Por tais razões e considerando-se que a sucessão aberta é tida, por ficção legal, como espécie de bem imóvel (ainda que seja constituída de bens móveis por sua substância), efetua-se a cessão do direito hereditário mediante a forma solene de escritura pública. É como previsto no Código Civil, pela referência exclusiva à escritura pública, o que impediria utilização de instrumento particular, resolvendo-se, com isso, antiga pendência doutrinária sobre a forma daquele ato transmissivo de bens.
O objeto da cessão pode ser o direito à sucessão aberta ou o quinhão de que disponha o herdeiro. Pode conceituar-se como cessão de direitos o negócio jurídico ato inter vivos, celebrado depois da abertura da sucessão, entre o herdeiro (cedente) e outro herdeiro ou terceiro (cessionário), pelo qual o cedente transfere ao cessionário, a título oneroso ou gratuito, parcial ou integralmente, a parte que lhe cabe na herança (OLIVEIRA, 1987).
Todos os herdeiros são co-proprietários dos bens da herança, condôminos, e por isso podem dispor dos seus direitos hereditários, embora ainda sem a individualização dos bens (exceto no legado, por ser coisa certa e determinada pelo testador). Embora com previsão especifica para cessão de direitos hereditários, também se aplicam as mesmas disposições legais, por interpretação extensiva, à cessão de direitos de meação pelo cônjuge ou pelo companheiro sobrevivente.
Nota-se que a cessão é típico ato post mortem. Não pode ser feita antes de aberta a sucessão, por configurar pacta corvina, ou seja, contrato versando sobre herança de pessoa viva, sobre o que incide expressa vedação no artigo 426 do Código Civil.
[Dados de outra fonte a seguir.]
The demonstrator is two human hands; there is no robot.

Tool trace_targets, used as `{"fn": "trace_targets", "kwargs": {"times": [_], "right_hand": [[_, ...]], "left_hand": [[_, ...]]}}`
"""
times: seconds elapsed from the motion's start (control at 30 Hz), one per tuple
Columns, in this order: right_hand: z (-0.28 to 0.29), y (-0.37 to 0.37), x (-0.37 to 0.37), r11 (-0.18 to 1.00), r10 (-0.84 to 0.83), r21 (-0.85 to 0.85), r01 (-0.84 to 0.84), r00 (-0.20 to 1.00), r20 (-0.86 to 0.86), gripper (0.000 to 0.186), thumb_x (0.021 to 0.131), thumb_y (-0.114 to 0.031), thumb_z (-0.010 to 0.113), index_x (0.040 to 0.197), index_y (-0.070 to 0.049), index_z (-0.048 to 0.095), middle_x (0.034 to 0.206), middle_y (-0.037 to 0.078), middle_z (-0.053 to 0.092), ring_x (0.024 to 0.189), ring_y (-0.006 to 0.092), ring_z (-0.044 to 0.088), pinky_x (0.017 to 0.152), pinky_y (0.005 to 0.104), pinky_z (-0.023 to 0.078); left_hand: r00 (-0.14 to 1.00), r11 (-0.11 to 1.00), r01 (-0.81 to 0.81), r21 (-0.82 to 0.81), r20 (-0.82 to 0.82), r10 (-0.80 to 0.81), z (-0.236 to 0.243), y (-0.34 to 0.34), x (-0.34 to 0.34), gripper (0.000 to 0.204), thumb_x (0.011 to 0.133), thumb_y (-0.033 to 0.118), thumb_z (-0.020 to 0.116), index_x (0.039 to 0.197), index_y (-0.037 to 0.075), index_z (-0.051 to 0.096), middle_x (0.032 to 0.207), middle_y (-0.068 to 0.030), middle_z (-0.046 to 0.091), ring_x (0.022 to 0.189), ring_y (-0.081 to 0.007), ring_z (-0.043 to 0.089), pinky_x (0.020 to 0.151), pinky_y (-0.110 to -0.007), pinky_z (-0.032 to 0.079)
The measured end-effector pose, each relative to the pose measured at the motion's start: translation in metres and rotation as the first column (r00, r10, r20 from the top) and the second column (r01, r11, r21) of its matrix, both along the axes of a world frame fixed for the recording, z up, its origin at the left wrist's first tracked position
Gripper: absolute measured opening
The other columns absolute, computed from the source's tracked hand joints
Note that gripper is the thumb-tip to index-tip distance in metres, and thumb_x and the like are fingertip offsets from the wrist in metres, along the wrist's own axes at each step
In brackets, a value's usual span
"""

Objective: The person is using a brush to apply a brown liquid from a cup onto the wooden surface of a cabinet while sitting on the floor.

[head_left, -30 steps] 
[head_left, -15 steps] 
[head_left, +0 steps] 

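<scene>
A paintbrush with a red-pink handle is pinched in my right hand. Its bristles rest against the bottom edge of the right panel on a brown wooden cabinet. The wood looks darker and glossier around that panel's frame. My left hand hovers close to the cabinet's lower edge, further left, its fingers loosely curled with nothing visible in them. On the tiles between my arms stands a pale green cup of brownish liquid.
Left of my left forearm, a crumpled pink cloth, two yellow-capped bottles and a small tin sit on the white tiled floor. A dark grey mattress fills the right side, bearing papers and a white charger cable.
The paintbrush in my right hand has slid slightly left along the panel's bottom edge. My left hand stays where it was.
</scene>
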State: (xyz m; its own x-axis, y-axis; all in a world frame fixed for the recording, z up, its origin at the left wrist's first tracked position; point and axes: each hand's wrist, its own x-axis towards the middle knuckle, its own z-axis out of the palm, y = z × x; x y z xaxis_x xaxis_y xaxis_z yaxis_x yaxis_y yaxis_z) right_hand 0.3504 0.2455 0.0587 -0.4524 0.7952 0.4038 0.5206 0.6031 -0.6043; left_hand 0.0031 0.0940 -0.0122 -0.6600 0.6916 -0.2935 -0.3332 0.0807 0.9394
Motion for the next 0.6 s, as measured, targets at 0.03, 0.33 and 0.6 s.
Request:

Difere, a cessão, da renúncia da herança, pois esta tem natureza abdicativa, pela não aceitação da herança, enquanto a primeira é de cunho translativo dos direitos hereditários, pressupondo aceitação e transmissão do direito sucessório, mas se a cessão for gratuita e em favor de todos os herdeiros, iguala-se, em seus efeitos, à renuncia abdicativa.
Havendo disposição testamentária com cláusula de inalienabilidade, estará determinada a indisponibilidade dos bens transmitidos por herança, o que significa óbice ao direito de cessão.
Haverá necessidade de outorga conjugal para a cessão de direito de herança pelo herdeiro casado, uma vez que se cuida de alienação de bem considerado de natureza imóvel, mas o Código Civil estabelece exceções para os casos de união conjugal sob o regime da separação convencional de bens ou, se houver previsão no pacto, também no regime da participação final nos aquestos.
E na união estável? Não há determinação legal de consentimento do companheiro para que o outro aliene bens, mas será recomendável, conforme orienta Giselda Hironaka, sua presença no ato, para expressar anuência, ou, se for o caso, declaração de que o alienante não vive em união estável, para que se evitem futuros litígios por parte do companheiro que se sinta prejudicado com o ato de cessão de direitos em que tivesse interesse patrimonial (HIRONAKA, 2020).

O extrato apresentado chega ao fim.